Activity:
Up to and including the line with "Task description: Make", copy the records below exactly from their first line.

Extracted data entries:
+++++

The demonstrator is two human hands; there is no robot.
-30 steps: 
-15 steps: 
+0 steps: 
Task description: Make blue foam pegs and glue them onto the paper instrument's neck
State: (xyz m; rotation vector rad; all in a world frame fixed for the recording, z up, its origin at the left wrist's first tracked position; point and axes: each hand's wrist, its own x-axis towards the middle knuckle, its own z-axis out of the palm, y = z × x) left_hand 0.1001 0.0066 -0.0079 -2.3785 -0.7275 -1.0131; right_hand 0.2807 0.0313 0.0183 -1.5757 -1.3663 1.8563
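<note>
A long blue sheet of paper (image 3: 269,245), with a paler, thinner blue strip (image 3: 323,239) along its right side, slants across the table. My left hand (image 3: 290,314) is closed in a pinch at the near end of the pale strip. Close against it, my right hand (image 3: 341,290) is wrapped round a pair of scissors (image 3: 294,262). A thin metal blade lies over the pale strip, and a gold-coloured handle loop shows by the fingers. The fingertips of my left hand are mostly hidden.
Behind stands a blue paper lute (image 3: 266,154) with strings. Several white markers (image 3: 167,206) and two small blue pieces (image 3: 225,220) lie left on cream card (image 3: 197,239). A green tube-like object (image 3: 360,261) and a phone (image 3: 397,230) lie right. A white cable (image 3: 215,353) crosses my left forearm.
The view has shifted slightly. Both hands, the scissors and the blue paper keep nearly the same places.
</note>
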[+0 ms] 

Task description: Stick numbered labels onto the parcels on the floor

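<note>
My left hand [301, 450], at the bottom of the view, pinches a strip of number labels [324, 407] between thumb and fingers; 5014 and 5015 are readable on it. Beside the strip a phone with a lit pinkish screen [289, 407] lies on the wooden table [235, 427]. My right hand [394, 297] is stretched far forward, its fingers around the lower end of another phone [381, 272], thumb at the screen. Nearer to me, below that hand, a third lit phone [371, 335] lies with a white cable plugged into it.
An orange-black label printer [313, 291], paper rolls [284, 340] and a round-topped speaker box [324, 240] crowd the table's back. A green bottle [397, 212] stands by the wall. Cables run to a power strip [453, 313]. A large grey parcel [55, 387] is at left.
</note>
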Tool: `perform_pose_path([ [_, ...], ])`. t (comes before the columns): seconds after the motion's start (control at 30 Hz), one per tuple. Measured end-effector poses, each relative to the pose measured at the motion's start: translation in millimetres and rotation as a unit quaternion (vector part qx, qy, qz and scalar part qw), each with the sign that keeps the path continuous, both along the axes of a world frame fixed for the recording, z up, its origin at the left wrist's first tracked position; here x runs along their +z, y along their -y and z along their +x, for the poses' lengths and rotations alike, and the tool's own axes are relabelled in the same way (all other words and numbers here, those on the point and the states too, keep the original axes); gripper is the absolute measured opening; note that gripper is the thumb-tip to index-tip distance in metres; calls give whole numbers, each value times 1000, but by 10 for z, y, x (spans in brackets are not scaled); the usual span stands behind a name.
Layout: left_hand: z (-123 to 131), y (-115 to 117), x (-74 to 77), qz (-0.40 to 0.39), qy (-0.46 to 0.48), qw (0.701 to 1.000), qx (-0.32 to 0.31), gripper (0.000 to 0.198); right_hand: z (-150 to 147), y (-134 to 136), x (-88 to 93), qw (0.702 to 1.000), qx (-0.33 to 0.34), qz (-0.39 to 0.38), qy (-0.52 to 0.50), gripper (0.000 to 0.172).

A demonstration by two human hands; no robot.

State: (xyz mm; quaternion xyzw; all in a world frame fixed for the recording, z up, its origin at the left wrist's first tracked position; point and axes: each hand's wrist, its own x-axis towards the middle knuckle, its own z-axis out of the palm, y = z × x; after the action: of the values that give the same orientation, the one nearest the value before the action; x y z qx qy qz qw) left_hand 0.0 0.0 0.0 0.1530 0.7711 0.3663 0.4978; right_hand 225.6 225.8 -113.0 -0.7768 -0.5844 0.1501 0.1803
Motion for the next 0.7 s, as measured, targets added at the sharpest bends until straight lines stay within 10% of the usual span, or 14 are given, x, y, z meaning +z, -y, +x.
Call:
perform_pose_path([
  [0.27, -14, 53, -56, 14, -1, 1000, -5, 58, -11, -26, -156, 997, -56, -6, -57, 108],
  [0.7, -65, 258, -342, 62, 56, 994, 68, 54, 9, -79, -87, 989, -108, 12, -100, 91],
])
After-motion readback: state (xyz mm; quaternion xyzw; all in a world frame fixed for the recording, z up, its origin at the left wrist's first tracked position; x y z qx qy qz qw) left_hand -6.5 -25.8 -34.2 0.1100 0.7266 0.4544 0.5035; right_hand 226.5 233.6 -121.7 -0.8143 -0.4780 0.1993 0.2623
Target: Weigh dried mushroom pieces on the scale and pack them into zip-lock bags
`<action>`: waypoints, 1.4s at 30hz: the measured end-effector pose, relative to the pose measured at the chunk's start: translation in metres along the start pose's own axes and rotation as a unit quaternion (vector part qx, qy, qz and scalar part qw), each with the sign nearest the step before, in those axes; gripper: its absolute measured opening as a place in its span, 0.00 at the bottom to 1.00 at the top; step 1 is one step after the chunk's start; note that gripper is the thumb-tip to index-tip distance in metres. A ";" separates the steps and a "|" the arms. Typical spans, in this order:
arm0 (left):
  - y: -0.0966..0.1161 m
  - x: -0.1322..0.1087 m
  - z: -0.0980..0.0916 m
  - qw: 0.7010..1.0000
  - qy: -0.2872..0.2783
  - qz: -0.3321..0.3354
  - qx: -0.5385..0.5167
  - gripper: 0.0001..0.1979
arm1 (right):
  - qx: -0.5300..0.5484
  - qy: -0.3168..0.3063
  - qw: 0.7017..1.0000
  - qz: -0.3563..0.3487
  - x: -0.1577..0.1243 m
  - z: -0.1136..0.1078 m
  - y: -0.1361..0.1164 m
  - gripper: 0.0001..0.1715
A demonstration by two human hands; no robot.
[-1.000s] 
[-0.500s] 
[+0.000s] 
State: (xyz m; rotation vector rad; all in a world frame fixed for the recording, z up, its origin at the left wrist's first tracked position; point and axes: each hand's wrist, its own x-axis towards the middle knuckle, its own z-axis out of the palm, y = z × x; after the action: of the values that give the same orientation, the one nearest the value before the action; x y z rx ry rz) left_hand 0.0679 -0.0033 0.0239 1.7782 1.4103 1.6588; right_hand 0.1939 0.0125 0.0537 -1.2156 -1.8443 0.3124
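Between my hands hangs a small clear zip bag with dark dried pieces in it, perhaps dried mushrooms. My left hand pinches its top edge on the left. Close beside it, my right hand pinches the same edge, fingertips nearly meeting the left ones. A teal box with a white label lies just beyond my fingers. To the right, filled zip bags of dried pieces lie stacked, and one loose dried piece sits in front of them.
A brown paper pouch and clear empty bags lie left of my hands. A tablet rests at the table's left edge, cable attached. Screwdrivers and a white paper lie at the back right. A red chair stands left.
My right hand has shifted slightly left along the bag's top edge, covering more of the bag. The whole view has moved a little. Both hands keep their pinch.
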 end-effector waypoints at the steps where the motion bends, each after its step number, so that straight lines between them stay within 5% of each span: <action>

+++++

Answer to this problem:
The demonstrator is two human hands; there is no robot.
-30 steps: 
-15 steps: 
+0 steps: 
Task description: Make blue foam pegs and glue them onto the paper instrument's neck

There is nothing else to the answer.